[Goal of the exercise] Excluding any images, copy all of the lines below precisely as written.

Given information below:

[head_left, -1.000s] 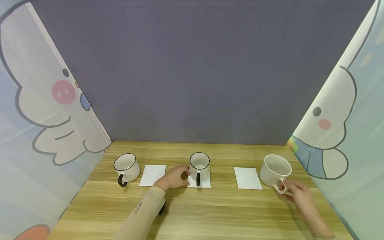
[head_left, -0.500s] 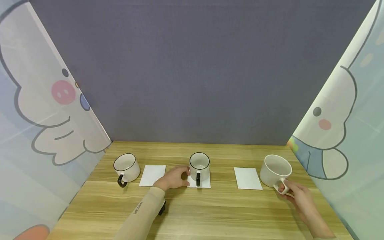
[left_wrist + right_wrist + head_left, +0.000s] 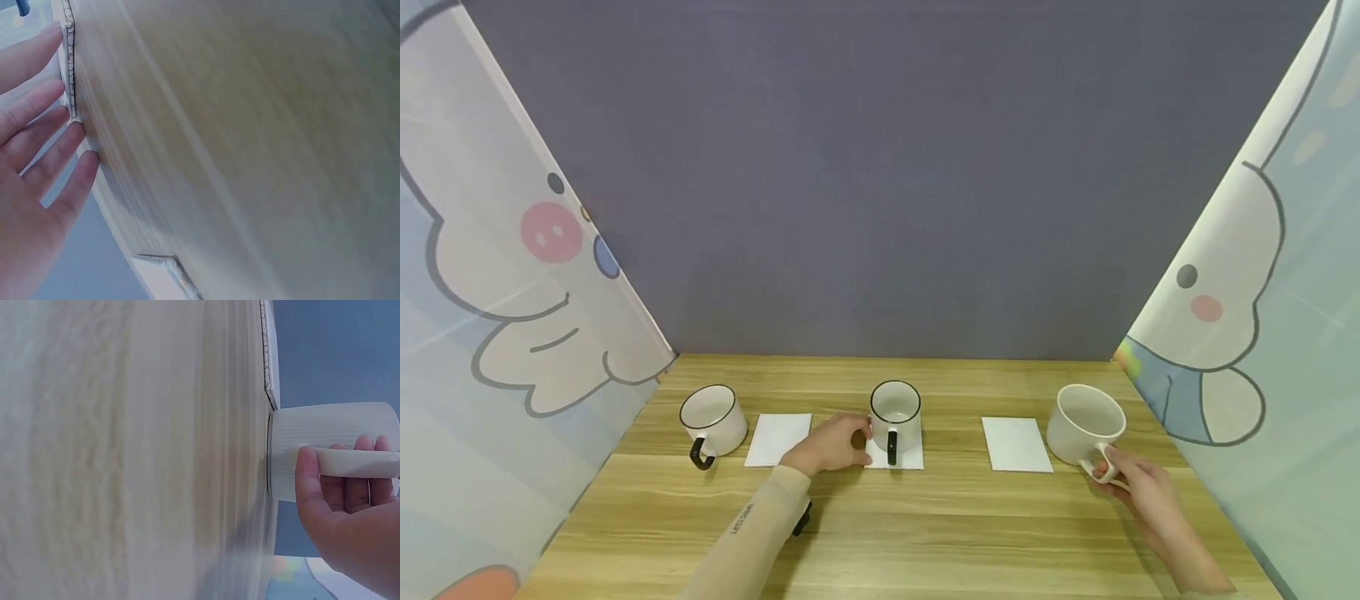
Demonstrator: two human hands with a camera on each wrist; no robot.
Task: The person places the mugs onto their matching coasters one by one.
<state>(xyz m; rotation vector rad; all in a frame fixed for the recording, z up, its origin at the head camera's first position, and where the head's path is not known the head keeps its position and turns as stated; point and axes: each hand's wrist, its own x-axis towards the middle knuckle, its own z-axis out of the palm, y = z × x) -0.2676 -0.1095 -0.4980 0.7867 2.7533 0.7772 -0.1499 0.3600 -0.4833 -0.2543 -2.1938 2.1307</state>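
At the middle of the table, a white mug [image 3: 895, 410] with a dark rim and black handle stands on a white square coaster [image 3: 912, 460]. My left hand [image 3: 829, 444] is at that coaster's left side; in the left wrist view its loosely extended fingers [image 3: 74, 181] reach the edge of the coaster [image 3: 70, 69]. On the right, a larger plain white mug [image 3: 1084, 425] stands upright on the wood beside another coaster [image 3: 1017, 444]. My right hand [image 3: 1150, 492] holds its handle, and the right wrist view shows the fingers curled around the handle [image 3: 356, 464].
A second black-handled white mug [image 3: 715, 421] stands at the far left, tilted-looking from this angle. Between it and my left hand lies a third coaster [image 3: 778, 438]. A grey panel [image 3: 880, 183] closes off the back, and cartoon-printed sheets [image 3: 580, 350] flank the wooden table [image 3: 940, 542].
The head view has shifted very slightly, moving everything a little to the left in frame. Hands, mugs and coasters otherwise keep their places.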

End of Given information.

[Task answer]
[head_left, -1.000s] 
[head_left, -0.500s] 
[left_wrist + right_wrist + head_left, +0.000s] 
Demonstrator: two human hands with a camera on each wrist; no robot.
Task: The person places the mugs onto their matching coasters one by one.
<state>(xyz m; rotation vector rad; all in a frame fixed for the recording, z up, its origin at the head camera's first position, and where the head's path is not known the head keeps its position and turns as stated; point and axes: each hand's wrist, its own x-axis towards the middle knuckle, its own z-axis out of the palm, y = z × x) -0.2676 -0.1095 -0.4980 0.7867 2.7533 0.7772 -0.1499 0.3600 -0.4833 -0.2543 -2.1938 2.1307</state>
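At the middle of the table, a white mug [image 3: 895, 410] with a dark rim and black handle stands on a white square coaster [image 3: 912, 460]. My left hand [image 3: 829, 444] is at that coaster's left side; in the left wrist view its loosely extended fingers [image 3: 74, 181] reach the edge of the coaster [image 3: 70, 69]. On the right, a larger plain white mug [image 3: 1084, 425] stands upright on the wood beside another coaster [image 3: 1017, 444]. My right hand [image 3: 1150, 492] holds its handle, and the right wrist view shows the fingers curled around the handle [image 3: 356, 464].
A second black-handled white mug [image 3: 715, 421] stands at the far left, tilted-looking from this angle. Between it and my left hand lies a third coaster [image 3: 778, 438]. A grey panel [image 3: 880, 183] closes off the back, and cartoon-printed sheets [image 3: 580, 350] flank the wooden table [image 3: 940, 542].
The head view has shifted very slightly, moving everything a little to the left in frame. Hands, mugs and coasters otherwise keep their places.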

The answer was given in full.